Microbiological - On July 19, 2009, the Government of Guatemala (GOG) published their
Central American Technical Regulation, CATR (RTCA in Spanish): 67.04.50:08. This ruling, although
being revised, establishes the maximum level of food-borne pathogens permitted in processed and
unprocessed food agricultural products. The following website has further information:
Compliance with the microbiological criteria spelled out in the CATR started being enforced on
November 19, 2009. Compliance with the microbiological parameters will be determined during the
registration process or during surveillance using laboratory analysis. Most plants in the U.S. already
have systems in place to measure microbiological profiles as part of their Hazard and Critical Control
Points (HACCP) programs. It is recommended to send the most recent report with the sample that will
be used for registration purposes to expedite the process.
U.S. origin animal products, per CAFTA-DR, have no impediments to enter Guatemala and the
CAFTA-DR region with the above explained certificates. If the U.S. firms export food products of
animal origin which are not U.S. origin, an official letter requesting plant inspection at the site of origin
will be required to approve import permits and to register new products or update existing registrations.

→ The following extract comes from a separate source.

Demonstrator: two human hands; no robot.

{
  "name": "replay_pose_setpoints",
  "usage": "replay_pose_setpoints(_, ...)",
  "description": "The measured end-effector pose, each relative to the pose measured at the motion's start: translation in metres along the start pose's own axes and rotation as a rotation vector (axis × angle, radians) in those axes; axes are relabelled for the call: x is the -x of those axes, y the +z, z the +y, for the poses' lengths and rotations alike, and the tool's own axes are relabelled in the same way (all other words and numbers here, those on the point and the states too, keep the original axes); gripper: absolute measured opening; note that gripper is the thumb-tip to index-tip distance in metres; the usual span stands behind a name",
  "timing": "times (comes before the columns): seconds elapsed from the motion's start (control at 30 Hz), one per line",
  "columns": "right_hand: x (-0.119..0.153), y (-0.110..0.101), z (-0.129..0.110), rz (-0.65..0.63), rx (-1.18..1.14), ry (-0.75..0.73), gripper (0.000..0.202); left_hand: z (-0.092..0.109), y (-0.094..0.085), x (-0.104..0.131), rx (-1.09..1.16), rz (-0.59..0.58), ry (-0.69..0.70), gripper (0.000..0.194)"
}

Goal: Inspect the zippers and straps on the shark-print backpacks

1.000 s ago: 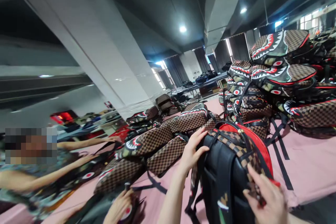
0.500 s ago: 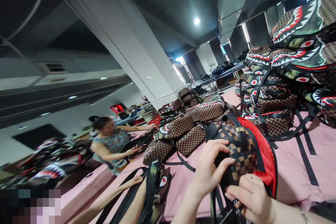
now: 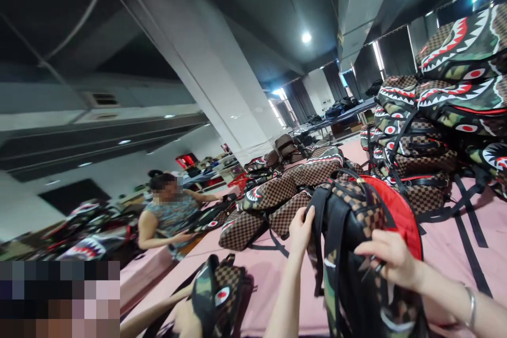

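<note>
A checkered backpack (image 3: 370, 206) with black straps and a red lining stands on the pink table right in front of me, its opening partly unzipped. My left hand (image 3: 301, 229) pinches the bag's black edge near the top of the shoulder strap. At the bag's right side, my right hand (image 3: 390, 259) is closed around small dark-handled scissors (image 3: 378, 267), blurred, with a thin blade pointing at the bag. A silver bracelet (image 3: 471, 307) circles the right wrist.
Piled shark-mouth backpacks (image 3: 455, 95) rise at the right, their straps trailing over the pink table (image 3: 446, 253). More checkered bags (image 3: 273, 190) lie ahead. At lower left, a co-worker's hands hold a camouflage bag (image 3: 225, 293); another person (image 3: 168, 216) handles a bag farther off.
The backpack has been turned and raised, so its straps and back now show. My left hand has shifted to its upper left edge; my right hand has moved up. The co-worker's bag has turned.
</note>
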State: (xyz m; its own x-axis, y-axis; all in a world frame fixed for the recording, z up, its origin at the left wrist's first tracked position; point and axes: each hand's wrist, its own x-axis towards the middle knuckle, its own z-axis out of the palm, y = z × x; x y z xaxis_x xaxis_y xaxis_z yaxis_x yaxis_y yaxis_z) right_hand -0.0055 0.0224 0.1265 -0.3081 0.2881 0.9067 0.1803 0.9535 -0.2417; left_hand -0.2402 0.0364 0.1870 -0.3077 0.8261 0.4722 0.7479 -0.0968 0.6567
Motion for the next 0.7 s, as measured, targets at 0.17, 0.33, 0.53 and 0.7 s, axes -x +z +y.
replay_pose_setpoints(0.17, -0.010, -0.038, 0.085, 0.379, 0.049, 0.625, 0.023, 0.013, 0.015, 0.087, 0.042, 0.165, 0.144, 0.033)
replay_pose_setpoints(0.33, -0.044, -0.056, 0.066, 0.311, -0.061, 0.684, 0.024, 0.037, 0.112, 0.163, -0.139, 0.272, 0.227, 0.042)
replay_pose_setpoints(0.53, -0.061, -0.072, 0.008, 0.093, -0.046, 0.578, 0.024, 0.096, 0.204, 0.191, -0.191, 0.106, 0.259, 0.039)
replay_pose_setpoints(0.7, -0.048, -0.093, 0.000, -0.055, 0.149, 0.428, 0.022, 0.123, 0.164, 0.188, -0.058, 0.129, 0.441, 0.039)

For example, if a U.S. firm is exporting frozen or processed fish products born and raised in the U.S., no
official letter of inspection is required. If the U.S. firm is exporting such products originating in any
other country outside of the U.S., such official letter will be required per country of origin. The letter
must specify the openness of the government entity for the Guatemalan authority to carry out a facility
inspection of company X, for products A, B, and C.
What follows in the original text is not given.